September 11, 2007, 12:00 am
I’m not one of those people for whom the task of composition is a somewhat mechanical extension of increasingly detailed outlines. Nonetheless, research consumes between 80-90% of the time I spend on a technical article (note I said time and not effort — subjectively, writing text is two or three times harder than writing C++. You can satisfy a compiler.)

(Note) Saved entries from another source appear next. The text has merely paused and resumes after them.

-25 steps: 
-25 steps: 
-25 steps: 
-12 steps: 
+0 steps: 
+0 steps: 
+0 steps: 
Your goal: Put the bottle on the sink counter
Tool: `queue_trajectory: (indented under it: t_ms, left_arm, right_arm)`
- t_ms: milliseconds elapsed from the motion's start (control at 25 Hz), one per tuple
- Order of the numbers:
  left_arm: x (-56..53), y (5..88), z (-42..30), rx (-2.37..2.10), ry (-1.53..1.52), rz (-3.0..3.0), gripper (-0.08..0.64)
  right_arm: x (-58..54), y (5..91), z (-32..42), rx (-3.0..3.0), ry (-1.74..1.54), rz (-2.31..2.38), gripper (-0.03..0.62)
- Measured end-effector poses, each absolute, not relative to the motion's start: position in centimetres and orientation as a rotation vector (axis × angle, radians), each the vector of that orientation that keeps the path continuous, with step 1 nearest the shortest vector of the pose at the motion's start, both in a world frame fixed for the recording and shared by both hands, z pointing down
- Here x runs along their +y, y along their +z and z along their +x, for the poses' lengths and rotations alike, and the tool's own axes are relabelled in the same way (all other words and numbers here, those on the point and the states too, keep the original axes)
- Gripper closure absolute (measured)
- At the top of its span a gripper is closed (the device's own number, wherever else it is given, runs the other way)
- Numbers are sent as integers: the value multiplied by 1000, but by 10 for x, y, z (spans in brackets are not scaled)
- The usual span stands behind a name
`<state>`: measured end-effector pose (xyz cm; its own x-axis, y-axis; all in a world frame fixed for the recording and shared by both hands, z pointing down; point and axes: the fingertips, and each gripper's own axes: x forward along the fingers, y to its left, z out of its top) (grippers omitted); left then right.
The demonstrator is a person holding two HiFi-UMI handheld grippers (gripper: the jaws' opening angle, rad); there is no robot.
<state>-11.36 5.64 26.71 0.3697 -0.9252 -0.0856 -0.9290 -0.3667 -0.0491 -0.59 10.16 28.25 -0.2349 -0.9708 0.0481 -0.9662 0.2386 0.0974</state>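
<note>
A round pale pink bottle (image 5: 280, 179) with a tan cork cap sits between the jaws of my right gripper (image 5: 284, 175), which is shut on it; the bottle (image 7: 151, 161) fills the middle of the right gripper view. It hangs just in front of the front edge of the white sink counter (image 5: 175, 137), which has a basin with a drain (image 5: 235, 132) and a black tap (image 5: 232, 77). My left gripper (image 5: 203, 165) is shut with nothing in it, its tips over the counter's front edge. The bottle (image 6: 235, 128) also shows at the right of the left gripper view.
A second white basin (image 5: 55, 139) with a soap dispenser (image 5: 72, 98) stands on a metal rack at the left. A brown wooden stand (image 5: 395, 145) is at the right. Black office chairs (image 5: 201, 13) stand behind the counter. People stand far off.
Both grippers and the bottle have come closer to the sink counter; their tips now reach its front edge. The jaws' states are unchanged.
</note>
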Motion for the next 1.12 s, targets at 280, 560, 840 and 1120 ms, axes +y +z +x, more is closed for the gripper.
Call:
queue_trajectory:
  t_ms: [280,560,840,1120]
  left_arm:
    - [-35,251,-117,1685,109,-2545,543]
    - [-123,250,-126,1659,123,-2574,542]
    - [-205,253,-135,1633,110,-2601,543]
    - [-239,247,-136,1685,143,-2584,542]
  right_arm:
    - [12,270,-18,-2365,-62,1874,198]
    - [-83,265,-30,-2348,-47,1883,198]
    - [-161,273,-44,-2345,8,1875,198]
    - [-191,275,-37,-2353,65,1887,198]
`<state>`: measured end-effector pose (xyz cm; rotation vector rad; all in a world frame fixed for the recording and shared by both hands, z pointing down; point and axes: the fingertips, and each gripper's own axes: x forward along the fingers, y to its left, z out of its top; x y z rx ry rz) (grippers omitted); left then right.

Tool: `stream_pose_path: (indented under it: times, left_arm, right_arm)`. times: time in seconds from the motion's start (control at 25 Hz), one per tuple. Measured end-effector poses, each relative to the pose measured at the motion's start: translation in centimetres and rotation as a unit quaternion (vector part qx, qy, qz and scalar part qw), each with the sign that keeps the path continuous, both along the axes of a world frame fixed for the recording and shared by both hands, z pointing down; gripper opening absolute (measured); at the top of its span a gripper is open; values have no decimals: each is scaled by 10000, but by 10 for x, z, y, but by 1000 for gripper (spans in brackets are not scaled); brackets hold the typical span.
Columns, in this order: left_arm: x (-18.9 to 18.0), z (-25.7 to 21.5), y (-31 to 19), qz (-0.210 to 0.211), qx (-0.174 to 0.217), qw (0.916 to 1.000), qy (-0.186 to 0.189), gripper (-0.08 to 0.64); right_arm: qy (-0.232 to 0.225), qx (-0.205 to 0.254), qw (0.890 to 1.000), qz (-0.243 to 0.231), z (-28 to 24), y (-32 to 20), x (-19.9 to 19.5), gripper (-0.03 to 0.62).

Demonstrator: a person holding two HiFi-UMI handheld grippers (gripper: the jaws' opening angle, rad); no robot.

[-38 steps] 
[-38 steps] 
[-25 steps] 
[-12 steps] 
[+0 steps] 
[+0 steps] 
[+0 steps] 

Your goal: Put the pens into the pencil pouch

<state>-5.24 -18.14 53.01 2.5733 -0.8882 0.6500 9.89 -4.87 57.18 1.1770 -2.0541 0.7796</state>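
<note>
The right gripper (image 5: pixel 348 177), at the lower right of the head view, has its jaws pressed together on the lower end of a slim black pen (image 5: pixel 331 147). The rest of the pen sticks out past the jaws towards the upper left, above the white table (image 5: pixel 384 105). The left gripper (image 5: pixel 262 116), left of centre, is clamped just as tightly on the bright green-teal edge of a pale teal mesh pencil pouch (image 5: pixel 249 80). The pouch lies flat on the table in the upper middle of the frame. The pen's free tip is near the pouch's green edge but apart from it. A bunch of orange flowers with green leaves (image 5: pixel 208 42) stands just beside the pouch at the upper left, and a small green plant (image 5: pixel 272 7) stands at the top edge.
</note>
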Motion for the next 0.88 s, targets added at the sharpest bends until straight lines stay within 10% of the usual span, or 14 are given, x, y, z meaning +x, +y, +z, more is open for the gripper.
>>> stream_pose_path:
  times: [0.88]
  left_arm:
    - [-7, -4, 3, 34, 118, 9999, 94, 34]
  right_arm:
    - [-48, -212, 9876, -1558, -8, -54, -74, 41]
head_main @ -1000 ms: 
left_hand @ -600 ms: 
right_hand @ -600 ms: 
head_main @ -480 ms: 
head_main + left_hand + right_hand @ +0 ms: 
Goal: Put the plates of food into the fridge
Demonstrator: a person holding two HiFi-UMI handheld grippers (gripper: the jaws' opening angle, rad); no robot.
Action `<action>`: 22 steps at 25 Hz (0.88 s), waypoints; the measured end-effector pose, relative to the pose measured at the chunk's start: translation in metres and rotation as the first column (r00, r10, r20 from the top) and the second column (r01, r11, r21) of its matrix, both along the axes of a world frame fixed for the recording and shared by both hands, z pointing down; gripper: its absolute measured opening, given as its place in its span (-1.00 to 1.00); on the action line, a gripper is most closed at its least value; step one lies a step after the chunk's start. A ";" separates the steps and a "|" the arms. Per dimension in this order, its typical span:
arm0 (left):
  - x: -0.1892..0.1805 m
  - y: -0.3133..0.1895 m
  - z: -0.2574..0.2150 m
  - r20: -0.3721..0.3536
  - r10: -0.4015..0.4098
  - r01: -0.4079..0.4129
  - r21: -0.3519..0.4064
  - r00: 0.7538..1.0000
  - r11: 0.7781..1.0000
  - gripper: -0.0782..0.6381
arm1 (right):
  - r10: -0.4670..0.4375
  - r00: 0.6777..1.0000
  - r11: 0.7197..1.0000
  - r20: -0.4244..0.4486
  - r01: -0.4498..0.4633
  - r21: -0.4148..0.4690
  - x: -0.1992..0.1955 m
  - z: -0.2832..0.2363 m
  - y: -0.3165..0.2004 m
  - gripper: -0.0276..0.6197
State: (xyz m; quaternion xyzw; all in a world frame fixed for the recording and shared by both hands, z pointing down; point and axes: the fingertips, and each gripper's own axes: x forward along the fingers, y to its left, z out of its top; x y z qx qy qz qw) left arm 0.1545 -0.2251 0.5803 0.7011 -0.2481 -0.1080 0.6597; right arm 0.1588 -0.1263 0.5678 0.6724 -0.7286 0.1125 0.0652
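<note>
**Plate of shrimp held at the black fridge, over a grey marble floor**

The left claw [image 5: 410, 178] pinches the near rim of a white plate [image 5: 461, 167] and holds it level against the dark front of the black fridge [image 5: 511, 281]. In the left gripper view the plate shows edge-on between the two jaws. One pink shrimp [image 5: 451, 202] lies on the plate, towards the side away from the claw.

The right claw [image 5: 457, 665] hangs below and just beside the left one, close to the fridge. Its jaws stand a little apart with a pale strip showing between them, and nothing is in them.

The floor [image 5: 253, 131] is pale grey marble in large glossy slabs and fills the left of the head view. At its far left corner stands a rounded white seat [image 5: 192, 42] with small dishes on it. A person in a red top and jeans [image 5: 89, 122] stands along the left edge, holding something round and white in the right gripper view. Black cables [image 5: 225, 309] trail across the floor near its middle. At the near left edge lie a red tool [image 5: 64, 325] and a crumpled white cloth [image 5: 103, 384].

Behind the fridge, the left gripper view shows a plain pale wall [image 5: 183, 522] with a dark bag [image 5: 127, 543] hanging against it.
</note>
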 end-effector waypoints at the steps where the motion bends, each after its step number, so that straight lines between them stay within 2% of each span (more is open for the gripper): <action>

In this case, research will consist of:
- Integrating CodeAnalyst and Eclipse
- Profiling a simple application
- Implementing an image-processing application
- Profiling it to discover a performance problem
- Investigating that problem with CodeAnalyst
- Ameliorating it
- Evaluating the performance “win”
- If not “big enough” go to 3
In this case, my target sample application has two algorithms that I think will be difficult:
- Seam-discovery (CPU intensive)
- Seam-removal (Memory-manipulation intensive)
With seam-discovery, I know that even if I implement a known-good algorithm (such as graph-cuts), I am guaranteed to peg the CPUs. My big gamble professionally is that I’m a good enough programmer to find a Step 6 “win” that I can pull off in a reasonable amount of time. A safer bet would be to choose an algorithm that would have performance problems if intentionally implemented in a naive manner (for instance, a filter that just iterated across rows and columns and, at each pixel, retrieved the neighboring pixels and averaged them. Pretty easy to tune that up!)
Now, a confession. By the time you read this, I’ve been somewhere not-Hawai’i for a week or so. I’ll carry print outs of this paper on content-aware image resizing and this paper on graph-cuts and study them on the plane tomorrow. I’ll have my laptop with me and may noodle around with source code, but it’s far more likely that I’ll be working with pen and paper to see if I can “get” the algorithm intuitively. Other than that, I’m going to do my darnedest not to spend too much time thinking about computers.
Coming September 19th or thereabouts: Part 4, Research Gets Underway…
September 10, 2007, 8:05 pm
Some d00d named Leppie has written a Lisp for the DLR [via Jason Bock]
September 7, 2007, 2:05 pm
Alan Zeichick deserves a fortune in Amazon referral fees for this: iPod connector to RCA plugs.